* _Your objective_: Lines with the string "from" are to be identified in the listing and copied.
____
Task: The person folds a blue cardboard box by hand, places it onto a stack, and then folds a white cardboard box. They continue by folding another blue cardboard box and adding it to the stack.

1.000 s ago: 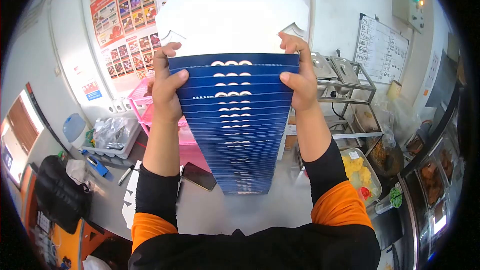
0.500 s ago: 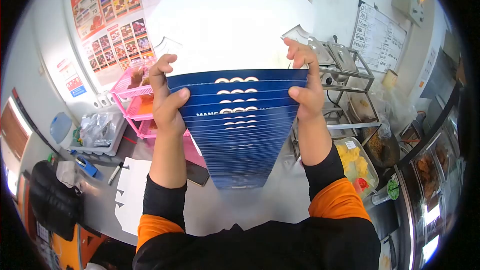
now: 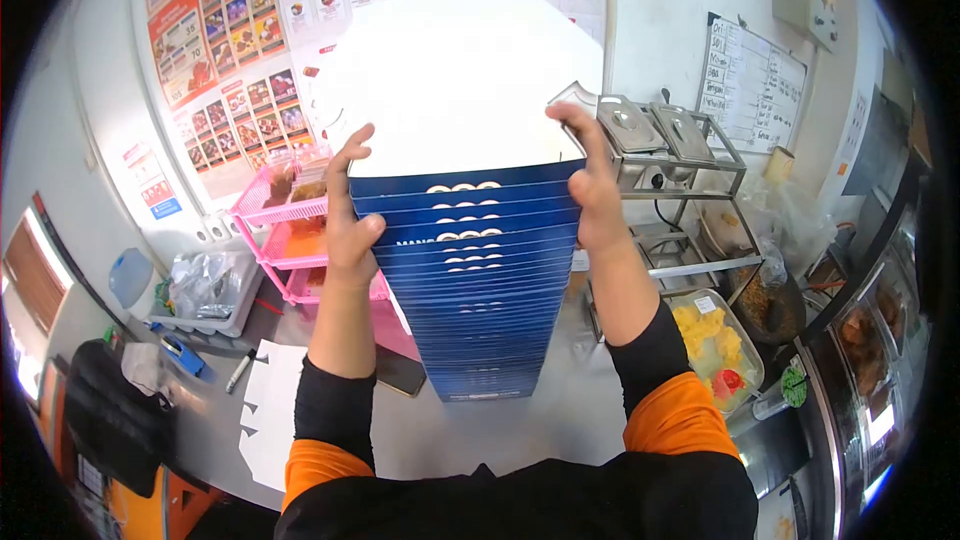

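Note:
A tall stack of nested blue cardboard food boxes point(image 3: 470, 285) stands on the counter in front of me. Its topmost box shows a white inside and a raised white lid flap point(image 3: 460, 80). My left hand point(image 3: 352, 202) grips the upper left side of the stack, thumb on the blue front and fingers curled along the edge. On the opposite side, my right hand point(image 3: 592, 180) holds the upper right edge in the same way. Part of the fingers of both hands is hidden by the boxes.
Left are a pink tiered rack point(image 3: 290, 260), a grey bin of plastic bags point(image 3: 205, 290), a marker point(image 3: 240, 370), white cut card point(image 3: 270, 420) and a phone point(image 3: 402, 372). Right are a metal rack with lidded pans point(image 3: 630, 125) and a tray of yellow food point(image 3: 715, 340).
The top of the stack and both hands now appear lower, and the white flap looks smaller, showing more of the wall posters. The camera view has shifted slightly. Both hands keep their hold.

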A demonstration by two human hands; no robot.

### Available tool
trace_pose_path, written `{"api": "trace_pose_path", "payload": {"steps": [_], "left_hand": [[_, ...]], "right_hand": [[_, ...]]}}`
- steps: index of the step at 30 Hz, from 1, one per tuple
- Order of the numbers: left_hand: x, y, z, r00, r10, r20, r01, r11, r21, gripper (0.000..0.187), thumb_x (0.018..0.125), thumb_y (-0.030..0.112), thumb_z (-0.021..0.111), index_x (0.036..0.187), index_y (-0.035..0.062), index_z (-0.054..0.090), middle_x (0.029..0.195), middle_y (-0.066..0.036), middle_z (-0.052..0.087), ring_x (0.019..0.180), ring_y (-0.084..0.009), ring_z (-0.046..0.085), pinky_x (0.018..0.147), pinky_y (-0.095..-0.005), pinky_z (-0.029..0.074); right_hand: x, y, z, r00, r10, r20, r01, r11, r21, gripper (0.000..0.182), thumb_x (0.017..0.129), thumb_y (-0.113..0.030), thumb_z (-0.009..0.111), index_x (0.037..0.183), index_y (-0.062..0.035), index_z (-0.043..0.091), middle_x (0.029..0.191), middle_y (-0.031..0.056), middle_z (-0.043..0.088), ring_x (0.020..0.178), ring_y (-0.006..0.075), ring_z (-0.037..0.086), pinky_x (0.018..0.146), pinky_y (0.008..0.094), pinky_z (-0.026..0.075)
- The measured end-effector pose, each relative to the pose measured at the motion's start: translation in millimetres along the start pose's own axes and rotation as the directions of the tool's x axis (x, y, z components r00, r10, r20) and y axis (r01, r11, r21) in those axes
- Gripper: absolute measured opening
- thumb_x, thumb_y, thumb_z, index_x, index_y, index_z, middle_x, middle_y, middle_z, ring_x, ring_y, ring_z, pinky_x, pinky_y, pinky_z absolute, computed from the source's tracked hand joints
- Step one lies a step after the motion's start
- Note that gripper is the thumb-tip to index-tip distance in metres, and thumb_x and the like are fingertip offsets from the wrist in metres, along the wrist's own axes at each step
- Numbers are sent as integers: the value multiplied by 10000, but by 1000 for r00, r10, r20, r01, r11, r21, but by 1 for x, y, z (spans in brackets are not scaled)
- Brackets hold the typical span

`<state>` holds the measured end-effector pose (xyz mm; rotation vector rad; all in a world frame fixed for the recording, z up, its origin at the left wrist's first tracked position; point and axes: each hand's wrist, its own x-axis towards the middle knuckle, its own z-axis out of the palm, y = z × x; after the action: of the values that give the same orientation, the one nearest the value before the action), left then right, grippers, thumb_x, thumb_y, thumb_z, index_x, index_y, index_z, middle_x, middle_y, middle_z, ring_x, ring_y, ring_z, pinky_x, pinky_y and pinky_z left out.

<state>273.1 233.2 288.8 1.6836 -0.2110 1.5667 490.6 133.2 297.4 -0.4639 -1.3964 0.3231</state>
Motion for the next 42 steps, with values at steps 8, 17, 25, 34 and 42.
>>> {"api": "trace_pose_path", "payload": {"steps": [8, 17, 25, 34, 42], "left_hand": [[-12, 5, 12, 996, -61, -60, 59, 998, -29, 639, 612, 314, 653, 1153, 99, 389, 1324, -180, 283, 1226, -313, 297, 995, -398, 288], [-18, -5, 15, 988, -117, -96, 105, 987, -124, 690, 547, 262, 675, 1153, 105, 385, 1310, -170, 274, 1219, -329, 308, 994, -395, 301], [-29, -10, 13, 988, -88, -130, 79, 994, -69, 703, 560, 347, 673, 1151, 111, 372, 1301, -199, 283, 1212, -372, 325, 972, -468, 336], [-40, -9, 0, 994, -89, -66, 94, 993, 73, 897, 658, 431, 657, 1348, 89, 197, 1419, -191, 127, 1299, -311, 194, 1050, -407, 181], [-199, -52, -4, 930, -341, -137, 349, 937, 33, 1062, 630, 404, 762, 1360, -8, 109, 1348, -182, 283, 1250, -276, 288, 1022, -387, 225]], "right_hand": [[-15, 10, -3, 999, 36, -13, -37, 997, -63, 594, 628, -403, 594, 1089, -103, 369, 1212, 103, 281, 1207, 240, 221, 1010, 371, 141], [-30, 19, -5, 990, 126, -66, -120, 989, 86, 606, 602, -392, 622, 1079, -126, 361, 1205, 87, 267, 1188, 235, 235, 1000, 351, 158], [-38, 24, -8, 994, 105, -40, -105, 994, 3, 634, 590, -407, 628, 1100, -130, 373, 1214, 94, 261, 1199, 242, 224, 1006, 351, 143], [-44, 12, -5, 994, 71, -81, -85, 977, -197, 925, 647, -565, 626, 1318, -57, 240, 1368, 148, 196, 1281, 299, 180, 1034, 390, 142], [-180, 54, -10, 938, 345, 28, -324, 904, -281, 1079, 585, -361, 786, 1345, 42, 135, 1324, 213, 290, 1258, 300, 261, 1024, 390, 212]]}}
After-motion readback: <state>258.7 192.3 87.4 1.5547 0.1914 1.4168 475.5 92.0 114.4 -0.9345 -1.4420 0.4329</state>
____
* _Response area_:
- steps: index of the step at 30 Hz, from 1, one per tuple
- thumb_x, thumb_y, thumb_z, index_x, index_y, index_z, middle_x, middle_y, middle_z, ring_x, ring_y, ring_z, pinky_x, pinky_y, pinky_z absolute, computed from the source's tracked hand joints
- Note that gripper is the thumb-tip to index-tip distance in metres, and thumb_x and the like are fingertip offsets from the wrist in metres, along the wrist's own axes at each step

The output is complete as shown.